Наполеон говорит фразу и щиплет за ухо не своего придворного (то есть не Коленкура, как это было в действительности. — И.Б.), а Балашева, что подчеркивается: „поднял руку к лицу сорокалетнего русского генерала“»[23].
После этого Толстой возвращается в русло источника: Наполеон поинтересовался, готовы ли лошади для русского генерала; Балашеву вручили ответное письмо Наполеона (с отказом выводить свои войска из России), и он отправился с этим письмом в путь. Миссия Балашева была завершена.
Первым явную толстовскую инверсию момента «с ухом» отметил военный историк М. Б. Богданович. Е.В.Тарле, в свою очередь, отмечал: «Кто был прав? И Лев Толстой и его критики. Его могучий гений создавал „действительность“, кое в чем отдалявшуюся от истории, но настолько все же реальную, что она начинала и в творческом уме Толстого, а потом и в уме читателя жить своей собственной жизнью»[24].

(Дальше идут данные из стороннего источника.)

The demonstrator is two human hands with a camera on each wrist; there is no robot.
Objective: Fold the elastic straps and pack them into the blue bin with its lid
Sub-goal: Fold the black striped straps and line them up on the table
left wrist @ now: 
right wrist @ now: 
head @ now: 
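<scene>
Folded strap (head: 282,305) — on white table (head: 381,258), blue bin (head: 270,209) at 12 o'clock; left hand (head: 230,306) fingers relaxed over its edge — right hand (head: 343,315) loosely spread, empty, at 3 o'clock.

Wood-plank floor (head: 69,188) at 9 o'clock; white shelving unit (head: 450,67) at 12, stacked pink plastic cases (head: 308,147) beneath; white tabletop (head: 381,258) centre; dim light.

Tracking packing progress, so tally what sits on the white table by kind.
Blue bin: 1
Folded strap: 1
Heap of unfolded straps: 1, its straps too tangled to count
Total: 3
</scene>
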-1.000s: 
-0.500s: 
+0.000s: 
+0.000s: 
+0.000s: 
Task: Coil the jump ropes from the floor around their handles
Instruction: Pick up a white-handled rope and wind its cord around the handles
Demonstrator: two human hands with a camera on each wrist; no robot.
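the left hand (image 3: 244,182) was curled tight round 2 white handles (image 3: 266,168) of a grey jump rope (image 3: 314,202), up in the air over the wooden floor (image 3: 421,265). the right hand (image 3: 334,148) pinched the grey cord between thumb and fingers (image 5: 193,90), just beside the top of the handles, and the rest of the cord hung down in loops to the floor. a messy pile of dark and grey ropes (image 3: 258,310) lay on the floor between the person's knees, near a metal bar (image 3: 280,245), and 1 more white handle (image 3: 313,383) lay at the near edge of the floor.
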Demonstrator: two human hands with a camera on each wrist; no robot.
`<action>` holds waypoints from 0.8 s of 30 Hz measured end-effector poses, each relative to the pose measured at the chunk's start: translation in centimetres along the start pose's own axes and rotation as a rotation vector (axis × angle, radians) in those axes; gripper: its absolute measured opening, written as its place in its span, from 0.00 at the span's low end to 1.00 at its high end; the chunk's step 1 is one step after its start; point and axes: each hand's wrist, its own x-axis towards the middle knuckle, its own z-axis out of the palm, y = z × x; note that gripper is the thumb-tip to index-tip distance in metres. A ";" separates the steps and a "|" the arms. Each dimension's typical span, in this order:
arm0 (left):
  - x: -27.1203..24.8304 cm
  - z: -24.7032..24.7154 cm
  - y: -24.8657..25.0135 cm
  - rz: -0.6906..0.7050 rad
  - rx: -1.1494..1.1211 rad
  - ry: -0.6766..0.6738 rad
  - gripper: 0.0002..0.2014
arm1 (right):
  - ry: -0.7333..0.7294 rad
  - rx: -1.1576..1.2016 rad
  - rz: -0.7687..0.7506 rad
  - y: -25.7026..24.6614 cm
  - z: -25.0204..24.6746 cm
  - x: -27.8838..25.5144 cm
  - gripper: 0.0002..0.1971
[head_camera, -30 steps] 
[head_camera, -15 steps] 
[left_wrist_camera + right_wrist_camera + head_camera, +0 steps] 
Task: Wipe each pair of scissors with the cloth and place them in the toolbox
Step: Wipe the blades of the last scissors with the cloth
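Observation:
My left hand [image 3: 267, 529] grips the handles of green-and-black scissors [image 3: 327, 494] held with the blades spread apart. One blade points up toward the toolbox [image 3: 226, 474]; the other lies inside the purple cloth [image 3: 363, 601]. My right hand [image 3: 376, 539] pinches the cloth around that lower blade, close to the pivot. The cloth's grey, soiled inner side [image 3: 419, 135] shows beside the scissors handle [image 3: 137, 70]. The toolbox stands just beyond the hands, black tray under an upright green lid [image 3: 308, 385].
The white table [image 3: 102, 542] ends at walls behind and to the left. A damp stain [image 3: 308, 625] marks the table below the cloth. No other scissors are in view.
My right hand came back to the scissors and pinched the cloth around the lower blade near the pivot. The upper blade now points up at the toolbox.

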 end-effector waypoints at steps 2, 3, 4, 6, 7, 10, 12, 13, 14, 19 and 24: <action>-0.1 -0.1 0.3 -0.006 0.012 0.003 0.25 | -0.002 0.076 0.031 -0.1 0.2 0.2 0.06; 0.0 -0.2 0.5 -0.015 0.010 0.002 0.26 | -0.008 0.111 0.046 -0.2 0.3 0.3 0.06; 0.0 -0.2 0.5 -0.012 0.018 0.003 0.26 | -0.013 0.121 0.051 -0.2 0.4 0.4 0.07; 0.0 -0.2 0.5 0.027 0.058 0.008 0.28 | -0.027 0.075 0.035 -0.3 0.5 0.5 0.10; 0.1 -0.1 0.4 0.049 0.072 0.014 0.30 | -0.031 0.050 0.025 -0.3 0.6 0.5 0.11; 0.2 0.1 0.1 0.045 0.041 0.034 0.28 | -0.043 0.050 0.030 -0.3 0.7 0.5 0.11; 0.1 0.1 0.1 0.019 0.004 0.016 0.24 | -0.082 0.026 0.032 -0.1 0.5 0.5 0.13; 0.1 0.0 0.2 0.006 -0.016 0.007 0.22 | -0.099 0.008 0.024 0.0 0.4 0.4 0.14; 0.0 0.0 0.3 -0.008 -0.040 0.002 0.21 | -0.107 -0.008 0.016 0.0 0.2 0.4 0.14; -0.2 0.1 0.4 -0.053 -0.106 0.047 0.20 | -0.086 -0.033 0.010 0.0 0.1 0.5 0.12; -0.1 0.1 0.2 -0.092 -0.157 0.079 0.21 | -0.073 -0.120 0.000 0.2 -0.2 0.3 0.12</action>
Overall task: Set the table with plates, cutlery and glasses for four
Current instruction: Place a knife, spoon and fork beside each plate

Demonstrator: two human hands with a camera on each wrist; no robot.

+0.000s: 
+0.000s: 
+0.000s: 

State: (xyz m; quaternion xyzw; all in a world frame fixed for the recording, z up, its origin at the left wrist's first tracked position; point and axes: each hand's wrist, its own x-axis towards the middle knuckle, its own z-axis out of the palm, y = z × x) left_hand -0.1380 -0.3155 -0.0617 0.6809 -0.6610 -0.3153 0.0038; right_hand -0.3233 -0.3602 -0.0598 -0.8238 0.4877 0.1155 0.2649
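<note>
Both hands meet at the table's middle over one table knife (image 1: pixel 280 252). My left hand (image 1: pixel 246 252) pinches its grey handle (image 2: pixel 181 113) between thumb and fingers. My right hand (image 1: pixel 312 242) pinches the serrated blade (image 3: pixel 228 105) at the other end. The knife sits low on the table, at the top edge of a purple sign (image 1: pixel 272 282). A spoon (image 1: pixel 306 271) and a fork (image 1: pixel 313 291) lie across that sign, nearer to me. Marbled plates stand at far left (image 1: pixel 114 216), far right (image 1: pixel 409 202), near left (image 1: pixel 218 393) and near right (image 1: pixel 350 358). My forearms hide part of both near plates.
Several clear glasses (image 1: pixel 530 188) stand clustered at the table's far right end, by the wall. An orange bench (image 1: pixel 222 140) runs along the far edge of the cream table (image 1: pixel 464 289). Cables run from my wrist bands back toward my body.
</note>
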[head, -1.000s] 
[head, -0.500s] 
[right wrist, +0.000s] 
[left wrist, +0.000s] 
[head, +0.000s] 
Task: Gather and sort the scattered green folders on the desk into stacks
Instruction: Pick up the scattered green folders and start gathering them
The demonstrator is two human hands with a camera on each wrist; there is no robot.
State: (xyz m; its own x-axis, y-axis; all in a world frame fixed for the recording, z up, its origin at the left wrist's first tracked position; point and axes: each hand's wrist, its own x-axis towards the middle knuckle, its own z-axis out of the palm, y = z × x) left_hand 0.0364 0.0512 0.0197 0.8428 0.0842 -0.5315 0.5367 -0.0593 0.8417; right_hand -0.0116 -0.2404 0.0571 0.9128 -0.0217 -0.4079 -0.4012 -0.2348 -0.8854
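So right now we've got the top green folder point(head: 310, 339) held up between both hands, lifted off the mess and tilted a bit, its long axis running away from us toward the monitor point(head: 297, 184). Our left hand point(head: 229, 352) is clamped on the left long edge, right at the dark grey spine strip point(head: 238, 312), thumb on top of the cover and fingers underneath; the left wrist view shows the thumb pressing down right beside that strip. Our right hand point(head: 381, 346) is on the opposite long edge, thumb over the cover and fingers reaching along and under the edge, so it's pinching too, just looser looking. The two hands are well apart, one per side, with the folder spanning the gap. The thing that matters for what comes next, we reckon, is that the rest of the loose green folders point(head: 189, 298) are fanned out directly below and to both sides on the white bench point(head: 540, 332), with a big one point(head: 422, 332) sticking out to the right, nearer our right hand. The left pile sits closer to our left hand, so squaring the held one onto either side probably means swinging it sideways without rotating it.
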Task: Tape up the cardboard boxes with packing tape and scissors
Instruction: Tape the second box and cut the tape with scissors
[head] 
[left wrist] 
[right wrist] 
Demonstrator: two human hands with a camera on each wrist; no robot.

Солидаризируемся с позицией Тарле, однако необходимо отметить, что с легкой руки академика выдумкой признаются и фразы-анекдоты Балашева в самой записке. Учитывая, что запись о них зафиксирована по горячим следам уже графом Е.Ф.Комаровским[25](с 1811 года — инспектор Внутренней стражи), надо признать, что свои анекдоты Балашев «сочинил» не на досуге в 1830-е годы, а прямо на пути от Наполеона в ставку русского царя. Пытаясь оспорить анекдоты, Тарле апеллирует к абсурдности наполеоновских вопросов («Зачем вам столько церквей?», «Какой дорогой идти на Москву?»).
При этом историк явно игнорирует шуточный, игровой контекст разговора, в котором они звучали. Характерная черта, условно называемая нами «фразерским кодом», как видим, в данном случае была упущена Тарле, но тонко прочувствована и проанализирована Толстым. Исключая инверсию с ухом Коленкура, Толстой верно попадает в живой исторический контекст в своей реконструкции того, как мог состояться и отложиться в памяти разговор Балашева и Наполеона. Особенно характерно, как была прочувствована «перекодировка» устного послания Александра Наполеону. «Балашев замялся» — этого нет напрямую в источниках и быть не может (ведь записка составлена самим Балашевым), но между строк Толстой очень цепко уловил пикантность положения русского посланника.
Тот или иной код не может возникнуть в дискурсе вне исторической почвы. Уже говорилось о фразе-анекдоте — сама эта форма выражения мысли свойственна эпохе. Код фразерства напрямую связан с особенностями мышления людей, это не только лишь некий изъян на кривом зеркале нарратива. Приятель и сослуживец М.Ф.Орлова Н.Д.Дурново был достаточно далек от «паркетного генерала» Балашева, а военно-разведывательная миссия Орлова значительно отличалась от дипломатических задач, поставленных перед Балашевым. Однако рассказ Дурново о том, как приняли в ставке Балашева и Орлова, прямо указывает на характерный для современников 1812 года мотив фразерства: «Император (Александр. — И. Б.) провел более часа в беседе с Орловым. Говорят, что он был очень доволен его поведением в неприятельской армии. Он смело ответил маршалу Даву, который пытался его задеть в разговоре»[26].
Дуэль словесная в сознании человека той эпохи занимала не меньшее место, чем дуэль шпаг и пистолетов. Когда историк пытается с позиции своей академической «серьезности» рационализировать исторический материал, он производит такую же деконтекстуализацию, что и романист. В таких случаях контекст «исторического исследования» выказывает к истории такую же нетерпимость, как и контекст романного повествования.